## Problem description:
Below are some records. Print exactly the lines between the one holding "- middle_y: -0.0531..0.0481" and the one holding "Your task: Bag", inclusive, and nothing else.

(Saved entries)
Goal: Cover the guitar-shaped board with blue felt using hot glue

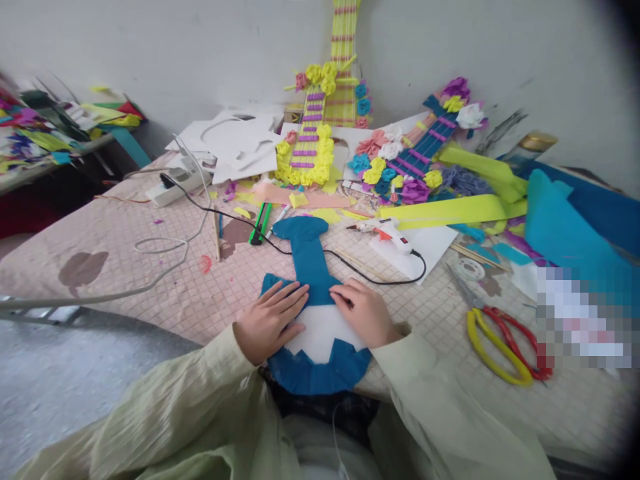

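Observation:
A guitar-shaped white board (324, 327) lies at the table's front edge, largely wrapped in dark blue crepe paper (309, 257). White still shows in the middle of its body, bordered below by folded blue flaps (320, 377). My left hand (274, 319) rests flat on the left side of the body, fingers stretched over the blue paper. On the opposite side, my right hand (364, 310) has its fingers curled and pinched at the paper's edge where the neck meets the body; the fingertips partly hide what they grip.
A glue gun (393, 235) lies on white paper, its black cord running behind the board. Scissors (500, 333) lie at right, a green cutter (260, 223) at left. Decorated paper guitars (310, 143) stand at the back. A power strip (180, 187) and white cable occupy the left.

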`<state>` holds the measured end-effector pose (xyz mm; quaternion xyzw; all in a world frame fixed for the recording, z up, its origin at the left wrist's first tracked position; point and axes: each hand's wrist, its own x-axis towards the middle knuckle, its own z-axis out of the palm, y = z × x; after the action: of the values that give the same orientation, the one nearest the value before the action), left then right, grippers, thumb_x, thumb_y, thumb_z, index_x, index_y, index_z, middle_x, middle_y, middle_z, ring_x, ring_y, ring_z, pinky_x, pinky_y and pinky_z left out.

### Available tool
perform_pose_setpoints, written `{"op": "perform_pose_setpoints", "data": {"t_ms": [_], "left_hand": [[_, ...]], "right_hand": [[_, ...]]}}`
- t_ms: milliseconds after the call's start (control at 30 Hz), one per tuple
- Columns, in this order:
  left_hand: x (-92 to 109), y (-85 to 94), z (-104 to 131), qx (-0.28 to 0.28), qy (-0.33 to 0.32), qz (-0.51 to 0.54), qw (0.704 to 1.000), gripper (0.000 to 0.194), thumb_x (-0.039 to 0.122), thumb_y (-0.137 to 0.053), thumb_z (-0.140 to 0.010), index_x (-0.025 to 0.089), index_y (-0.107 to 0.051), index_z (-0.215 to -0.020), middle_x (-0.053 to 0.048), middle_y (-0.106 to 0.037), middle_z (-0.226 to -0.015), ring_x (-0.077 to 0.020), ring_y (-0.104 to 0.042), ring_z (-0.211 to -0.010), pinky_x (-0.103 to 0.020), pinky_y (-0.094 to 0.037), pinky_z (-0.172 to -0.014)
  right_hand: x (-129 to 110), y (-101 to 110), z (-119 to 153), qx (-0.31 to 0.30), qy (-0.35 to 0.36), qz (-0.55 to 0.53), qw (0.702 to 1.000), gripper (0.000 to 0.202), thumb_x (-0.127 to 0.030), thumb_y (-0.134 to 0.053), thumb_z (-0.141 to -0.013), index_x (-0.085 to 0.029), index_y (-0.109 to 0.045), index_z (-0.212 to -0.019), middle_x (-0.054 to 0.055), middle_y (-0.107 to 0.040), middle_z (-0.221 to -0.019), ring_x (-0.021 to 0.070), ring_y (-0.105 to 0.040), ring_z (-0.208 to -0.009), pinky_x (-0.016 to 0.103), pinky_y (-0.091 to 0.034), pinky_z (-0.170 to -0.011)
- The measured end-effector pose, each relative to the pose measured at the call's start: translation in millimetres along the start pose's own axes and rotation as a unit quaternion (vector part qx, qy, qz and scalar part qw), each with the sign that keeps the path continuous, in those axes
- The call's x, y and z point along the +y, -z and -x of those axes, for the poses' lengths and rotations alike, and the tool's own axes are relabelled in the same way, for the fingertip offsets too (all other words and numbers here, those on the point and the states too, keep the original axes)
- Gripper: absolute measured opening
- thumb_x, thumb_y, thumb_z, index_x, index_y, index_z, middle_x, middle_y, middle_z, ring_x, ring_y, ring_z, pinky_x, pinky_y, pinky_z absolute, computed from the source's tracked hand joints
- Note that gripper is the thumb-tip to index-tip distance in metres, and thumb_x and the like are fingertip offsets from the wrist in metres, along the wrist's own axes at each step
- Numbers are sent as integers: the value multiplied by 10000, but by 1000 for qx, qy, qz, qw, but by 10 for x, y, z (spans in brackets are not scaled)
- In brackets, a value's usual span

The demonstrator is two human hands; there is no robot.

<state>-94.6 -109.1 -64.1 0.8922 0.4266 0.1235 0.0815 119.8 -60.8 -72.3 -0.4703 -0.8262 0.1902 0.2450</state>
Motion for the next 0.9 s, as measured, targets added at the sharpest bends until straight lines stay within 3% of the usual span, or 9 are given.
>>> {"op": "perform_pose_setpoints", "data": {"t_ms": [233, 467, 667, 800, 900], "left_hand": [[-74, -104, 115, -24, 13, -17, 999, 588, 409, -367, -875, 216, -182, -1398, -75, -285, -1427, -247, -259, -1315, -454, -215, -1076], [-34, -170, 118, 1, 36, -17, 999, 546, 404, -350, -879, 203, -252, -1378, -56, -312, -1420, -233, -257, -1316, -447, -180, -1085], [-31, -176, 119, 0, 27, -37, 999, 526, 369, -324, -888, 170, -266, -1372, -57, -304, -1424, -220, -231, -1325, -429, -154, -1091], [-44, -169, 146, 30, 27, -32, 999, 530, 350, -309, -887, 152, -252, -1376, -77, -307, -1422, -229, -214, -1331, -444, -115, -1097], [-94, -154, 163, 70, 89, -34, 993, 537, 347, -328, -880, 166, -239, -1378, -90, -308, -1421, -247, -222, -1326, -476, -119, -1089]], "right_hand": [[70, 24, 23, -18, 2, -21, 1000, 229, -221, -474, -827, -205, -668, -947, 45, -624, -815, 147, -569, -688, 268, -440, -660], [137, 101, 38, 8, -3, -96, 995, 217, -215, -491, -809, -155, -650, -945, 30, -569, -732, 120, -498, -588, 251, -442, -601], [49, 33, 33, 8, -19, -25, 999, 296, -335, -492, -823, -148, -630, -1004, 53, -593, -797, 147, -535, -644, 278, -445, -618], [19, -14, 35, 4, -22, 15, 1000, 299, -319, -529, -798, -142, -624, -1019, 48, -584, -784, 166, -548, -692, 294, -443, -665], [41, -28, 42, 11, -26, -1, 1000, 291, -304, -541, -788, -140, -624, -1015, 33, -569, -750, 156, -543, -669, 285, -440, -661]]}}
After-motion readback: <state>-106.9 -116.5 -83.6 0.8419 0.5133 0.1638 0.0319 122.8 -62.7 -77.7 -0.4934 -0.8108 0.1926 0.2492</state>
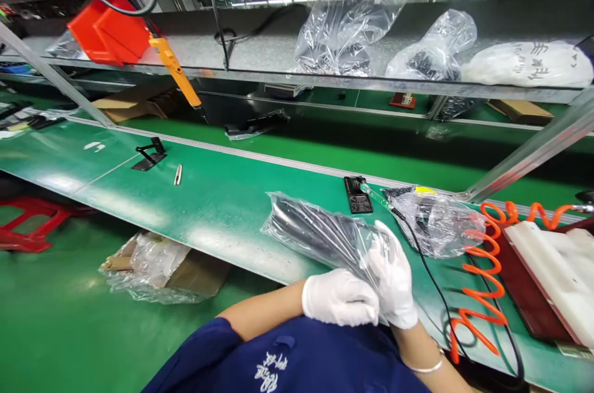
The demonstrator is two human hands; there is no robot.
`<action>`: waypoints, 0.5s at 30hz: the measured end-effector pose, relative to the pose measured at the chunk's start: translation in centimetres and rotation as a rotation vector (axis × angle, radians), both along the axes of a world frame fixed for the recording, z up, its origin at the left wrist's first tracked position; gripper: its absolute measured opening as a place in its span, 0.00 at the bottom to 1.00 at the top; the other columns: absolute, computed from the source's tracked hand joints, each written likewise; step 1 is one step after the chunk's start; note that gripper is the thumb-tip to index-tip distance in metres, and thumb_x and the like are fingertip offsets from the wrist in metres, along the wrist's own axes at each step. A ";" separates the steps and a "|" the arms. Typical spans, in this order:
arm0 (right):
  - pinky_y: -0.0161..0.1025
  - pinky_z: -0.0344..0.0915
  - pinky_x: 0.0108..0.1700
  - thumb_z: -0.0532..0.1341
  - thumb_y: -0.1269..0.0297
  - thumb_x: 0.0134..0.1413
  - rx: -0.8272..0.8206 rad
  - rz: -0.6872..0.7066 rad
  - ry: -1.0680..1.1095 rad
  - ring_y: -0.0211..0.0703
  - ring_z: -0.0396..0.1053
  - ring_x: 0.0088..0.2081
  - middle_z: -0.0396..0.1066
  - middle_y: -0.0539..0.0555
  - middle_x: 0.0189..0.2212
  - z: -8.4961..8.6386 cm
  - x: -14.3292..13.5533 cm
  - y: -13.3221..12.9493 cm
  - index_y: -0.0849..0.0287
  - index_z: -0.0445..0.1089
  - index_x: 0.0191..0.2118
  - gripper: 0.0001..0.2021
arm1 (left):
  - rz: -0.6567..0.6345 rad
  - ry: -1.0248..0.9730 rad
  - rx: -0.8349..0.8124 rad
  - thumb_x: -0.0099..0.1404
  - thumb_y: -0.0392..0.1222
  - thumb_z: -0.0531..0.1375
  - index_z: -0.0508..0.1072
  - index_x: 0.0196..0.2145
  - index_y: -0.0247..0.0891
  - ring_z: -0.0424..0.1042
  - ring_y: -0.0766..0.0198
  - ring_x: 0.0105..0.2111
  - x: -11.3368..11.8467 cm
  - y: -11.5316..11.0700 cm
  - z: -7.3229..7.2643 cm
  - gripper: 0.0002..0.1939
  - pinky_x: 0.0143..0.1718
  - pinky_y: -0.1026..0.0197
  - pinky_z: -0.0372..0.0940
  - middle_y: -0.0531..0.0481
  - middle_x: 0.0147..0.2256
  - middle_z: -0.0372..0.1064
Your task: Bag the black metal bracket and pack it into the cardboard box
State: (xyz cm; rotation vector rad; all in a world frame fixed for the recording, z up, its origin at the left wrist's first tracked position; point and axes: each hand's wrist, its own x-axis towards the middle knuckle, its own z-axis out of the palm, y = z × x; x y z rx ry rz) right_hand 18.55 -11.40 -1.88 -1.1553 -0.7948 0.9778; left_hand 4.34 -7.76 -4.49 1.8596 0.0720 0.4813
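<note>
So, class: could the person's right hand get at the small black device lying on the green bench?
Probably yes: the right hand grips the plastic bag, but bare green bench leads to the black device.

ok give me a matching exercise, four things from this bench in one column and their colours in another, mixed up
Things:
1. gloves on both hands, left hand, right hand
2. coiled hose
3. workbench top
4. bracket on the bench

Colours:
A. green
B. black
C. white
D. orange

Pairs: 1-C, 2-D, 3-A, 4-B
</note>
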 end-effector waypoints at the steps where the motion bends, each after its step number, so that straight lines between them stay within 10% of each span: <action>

## Solution to the problem:
  - middle_y: -0.0531..0.0481
  - middle_x: 0.0147..0.2256
  - middle_z: -0.0372..0.1064
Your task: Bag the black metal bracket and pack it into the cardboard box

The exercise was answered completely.